Audubon and Other Famous Nature Artists on Display at North Carolina Aquarium

Thu, 7/2/2009 - 4:20 PM

By C.P. "Buster" Nunemaker, III 

Manteo, NC - Beautiful birds, amusing animals, fanciful fishes and natural curiosities await you in “The Art of Science, Illustrations of the Natural World: 1750-1900” at the North Carolina Aquarium on Roanoke Island. This unique collection of antique etchings and lithographs, provided by Seaside Art Gallery, will be on display at the Aquarium July through September 2009. Featured are works by America’s foremost bird illustrator John James Audubon whose work is still a standard against which bird artists are measured. These are hand colored stone lithographs, based on his seminal work Birds of America. The show includes naturalist art by other American and European artists. The art is available for purchase directly through Seaside Art Gallery, 252-441-5418.

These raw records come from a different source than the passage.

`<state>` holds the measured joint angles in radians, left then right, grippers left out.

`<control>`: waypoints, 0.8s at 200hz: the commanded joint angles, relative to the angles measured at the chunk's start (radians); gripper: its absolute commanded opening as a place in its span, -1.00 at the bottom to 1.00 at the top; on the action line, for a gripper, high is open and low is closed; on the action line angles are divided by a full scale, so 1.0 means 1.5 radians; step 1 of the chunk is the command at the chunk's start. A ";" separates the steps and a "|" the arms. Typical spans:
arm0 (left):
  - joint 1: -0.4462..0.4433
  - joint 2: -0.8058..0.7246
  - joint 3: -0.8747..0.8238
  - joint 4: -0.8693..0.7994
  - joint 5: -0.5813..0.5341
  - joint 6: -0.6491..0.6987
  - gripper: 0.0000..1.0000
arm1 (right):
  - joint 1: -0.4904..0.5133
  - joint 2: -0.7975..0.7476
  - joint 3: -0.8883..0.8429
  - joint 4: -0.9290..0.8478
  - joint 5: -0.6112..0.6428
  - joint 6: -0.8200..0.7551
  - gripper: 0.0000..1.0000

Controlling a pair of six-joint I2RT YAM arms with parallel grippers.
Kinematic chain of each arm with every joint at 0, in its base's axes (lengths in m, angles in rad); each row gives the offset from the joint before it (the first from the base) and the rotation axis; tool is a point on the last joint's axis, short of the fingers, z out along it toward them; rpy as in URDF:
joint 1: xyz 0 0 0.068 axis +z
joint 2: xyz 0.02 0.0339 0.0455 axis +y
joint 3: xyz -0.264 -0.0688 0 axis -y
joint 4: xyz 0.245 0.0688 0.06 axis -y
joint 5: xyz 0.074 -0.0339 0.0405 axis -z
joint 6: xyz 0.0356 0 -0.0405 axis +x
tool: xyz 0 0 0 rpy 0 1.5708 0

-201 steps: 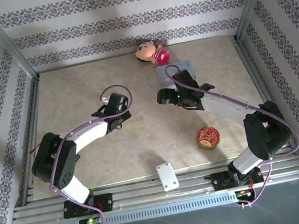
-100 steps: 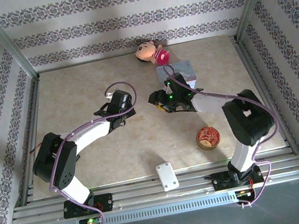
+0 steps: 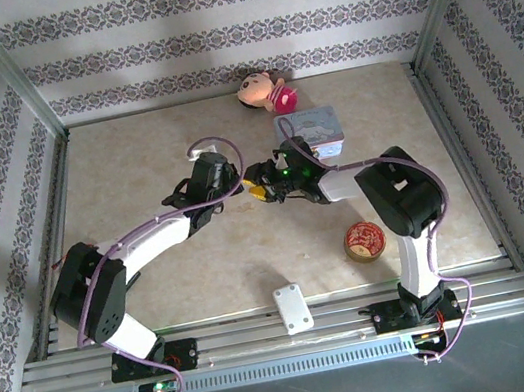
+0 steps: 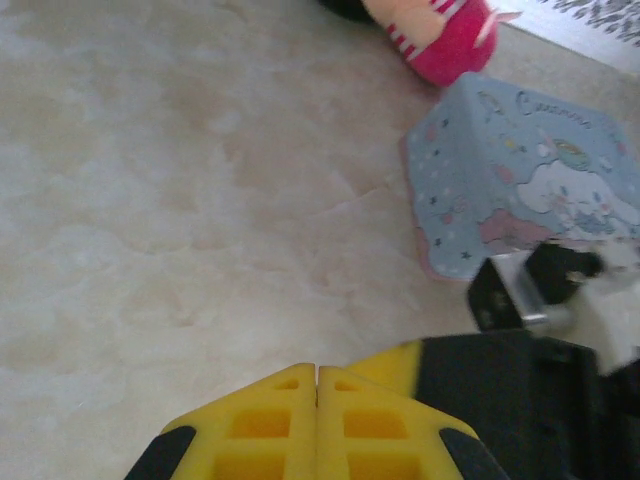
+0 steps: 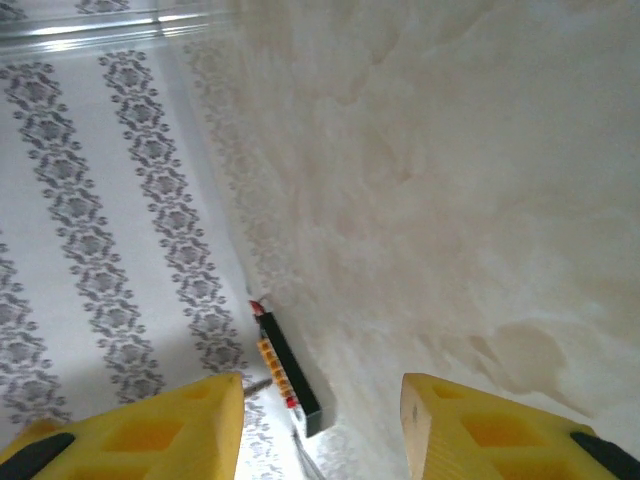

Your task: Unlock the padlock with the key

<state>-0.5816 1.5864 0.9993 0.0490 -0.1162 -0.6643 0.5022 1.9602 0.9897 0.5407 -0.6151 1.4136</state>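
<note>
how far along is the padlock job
Done: nothing I can confirm; the padlock is too small to make out. In hand: left gripper shut and right gripper open, close together beside the pale-blue tin. Left: getting the key in and turning it.

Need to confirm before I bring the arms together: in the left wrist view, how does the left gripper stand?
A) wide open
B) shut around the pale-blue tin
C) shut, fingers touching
C: the left gripper has its yellow fingers meeting along a thin seam, no gap; the pale-blue tin lies apart, ahead of it.
</note>
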 commanded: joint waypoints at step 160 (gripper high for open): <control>-0.017 -0.099 0.078 -0.061 0.121 0.218 -1.00 | -0.062 -0.099 -0.117 0.164 -0.016 -0.069 -0.07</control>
<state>-0.5964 1.4929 0.9871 0.0872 -0.0380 -0.4839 0.4625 1.9182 0.8829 0.7742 -0.6239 1.5009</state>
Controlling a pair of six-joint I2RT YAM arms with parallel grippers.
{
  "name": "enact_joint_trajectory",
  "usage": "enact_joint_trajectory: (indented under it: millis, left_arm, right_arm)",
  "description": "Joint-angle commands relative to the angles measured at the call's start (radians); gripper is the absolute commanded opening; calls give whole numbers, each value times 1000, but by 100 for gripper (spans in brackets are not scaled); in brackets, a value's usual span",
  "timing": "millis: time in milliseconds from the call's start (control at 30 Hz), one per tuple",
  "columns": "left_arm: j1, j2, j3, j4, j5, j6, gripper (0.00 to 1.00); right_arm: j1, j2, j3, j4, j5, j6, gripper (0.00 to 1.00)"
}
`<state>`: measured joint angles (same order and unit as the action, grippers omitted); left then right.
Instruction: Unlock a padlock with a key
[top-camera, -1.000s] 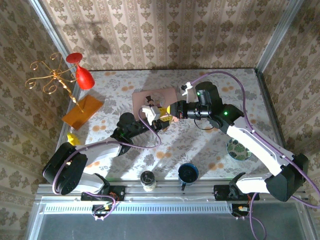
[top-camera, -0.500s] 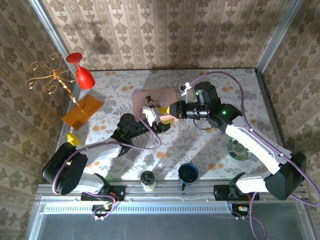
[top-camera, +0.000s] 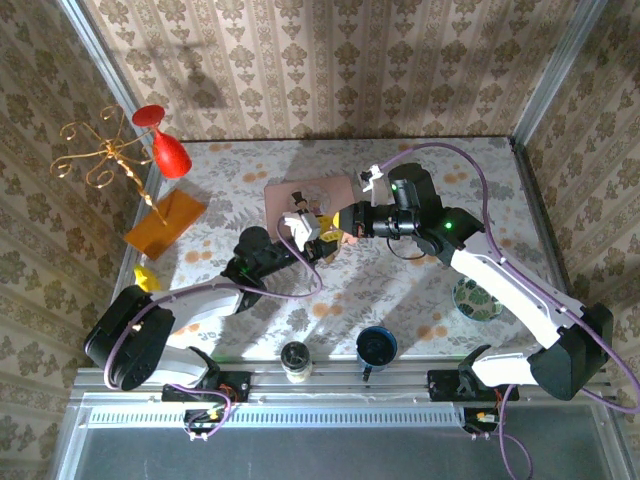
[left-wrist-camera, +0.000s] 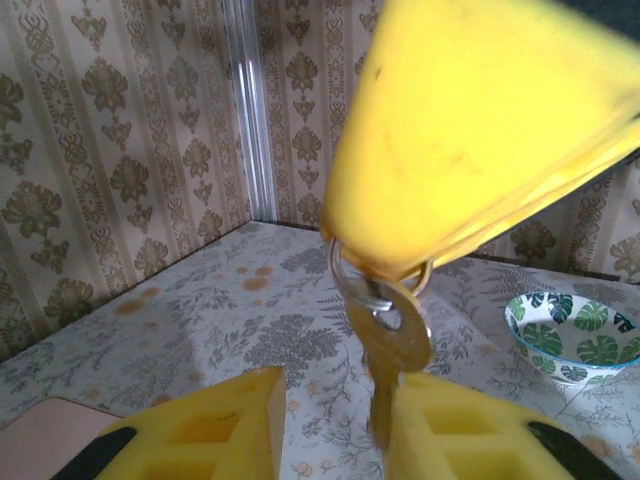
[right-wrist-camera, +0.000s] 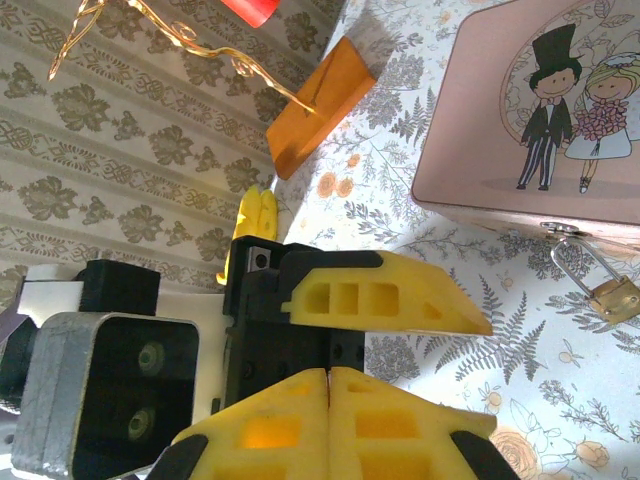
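My right gripper (right-wrist-camera: 328, 385) is shut, and the ring of a brass key (left-wrist-camera: 395, 340) hangs from its fingers (left-wrist-camera: 480, 130). The key dangles between the fingers of my left gripper (left-wrist-camera: 335, 400). Its blade rests against the right-hand finger, with a clear gap to the other, so these jaws stand open. In the top view the two grippers meet tip to tip, left gripper (top-camera: 318, 242) against right gripper (top-camera: 340, 228), just in front of the pink picture box (top-camera: 310, 198). The small brass padlock (right-wrist-camera: 612, 297) hangs by its silvery shackle from the box's front edge.
A leaf-patterned bowl (top-camera: 477, 297) sits at the right, with a blue mug (top-camera: 377, 346) and a glass jar (top-camera: 296, 358) near the front edge. At the far left a gold stand on an orange base (top-camera: 165, 220) holds a red glass (top-camera: 165, 148). Walls close the table's sides.
Both grippers have drifted very slightly toward the pink box, still tip to tip. The key stays hanging from the right gripper.
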<state>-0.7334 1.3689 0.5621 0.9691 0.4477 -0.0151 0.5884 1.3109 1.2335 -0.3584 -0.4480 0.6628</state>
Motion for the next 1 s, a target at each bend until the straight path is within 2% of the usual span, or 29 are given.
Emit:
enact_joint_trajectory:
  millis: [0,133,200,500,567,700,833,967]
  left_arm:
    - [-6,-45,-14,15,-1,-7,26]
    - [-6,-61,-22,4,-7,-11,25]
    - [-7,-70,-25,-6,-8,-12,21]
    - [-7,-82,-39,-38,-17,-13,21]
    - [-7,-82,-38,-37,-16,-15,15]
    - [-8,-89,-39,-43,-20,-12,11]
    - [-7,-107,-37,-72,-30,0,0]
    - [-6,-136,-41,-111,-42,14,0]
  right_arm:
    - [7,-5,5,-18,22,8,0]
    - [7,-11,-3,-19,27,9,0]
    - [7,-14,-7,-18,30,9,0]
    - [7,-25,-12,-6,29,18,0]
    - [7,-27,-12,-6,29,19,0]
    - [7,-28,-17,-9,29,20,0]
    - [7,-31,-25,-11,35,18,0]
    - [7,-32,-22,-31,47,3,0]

The period 1750–1900 was marked by great leaps in knowledge and stunning technological advances. It encompassed the Enlightenment, the Industrial Revolution, and the climax of European imperialism. It was the age of Franklin and Priestley, Jenner and Pasteur, Linnaeus and Darwin, Watt and Edison, Tesla and the Curies.

The seeds of rational inquiry planted during the Renaissance blossomed into modern science, medicine, and technology. Geology, genetics, linguistics, physics, psychology, and other disciplines took shape. Navigation, cartography, agriculture, and forestry became more science than art. A brief account of invention in this 150-year span—which gave the world railroads, the steamboat, the automobile, the chronometer, the telegraph, the telephone, the electric generator, petroleum distillation, for example—would fill an encyclopedia, another legacy of the period. 

The new branches of learning were inundated with information about the natural world from university laboratories and from all parts of the world. Global travel and trade brought to light countless plants, animals, landforms, waters, and phenomena to be studied

At length the pursuit of knowledge and the appreciation of nature came to be widely regarded as worthy in themselves. Scholars turned to direct observation of plants and animals for natural history and many began to accumulate large collections of exotic specimens. Artists would document them by creating watercolors, drawings, etchings and lithographs. The finer detail of the printing processes allowed artists to depict minute aspects of the subject. Many publications continued to use illustrators even after the incorporation of photography. It would be many years before color printing would equal illustrators’ plates. Illustrations produced in the 18th and 19th century are regarded as both appealing and scientifically valid. Today scientific illustrators bridge art and science, by picking out detail and omitting the irrelevant, to make the image convey the essential attributes of the subject.

The Aquarium is open 9 a.m. to 5 p.m. daily. Admission is $8 for adults, $7 for ages 62 and over and $6 for ages 6-17. Children 5 and under and North Carolina Aquarium Society members are admitted free. This art exhibition is included in Aquarium admission. Visit www.ncaquariums.com or call 252-473-3494 for more information.

PHOTO: Step back in time and see the natural world through the eyes of John James Audubon and artists of the period. “Ferruginous Mockingbird” by Audubon is an example of early naturalist illustration on display at the North Carolina Aquarium on Roanoke Island through September.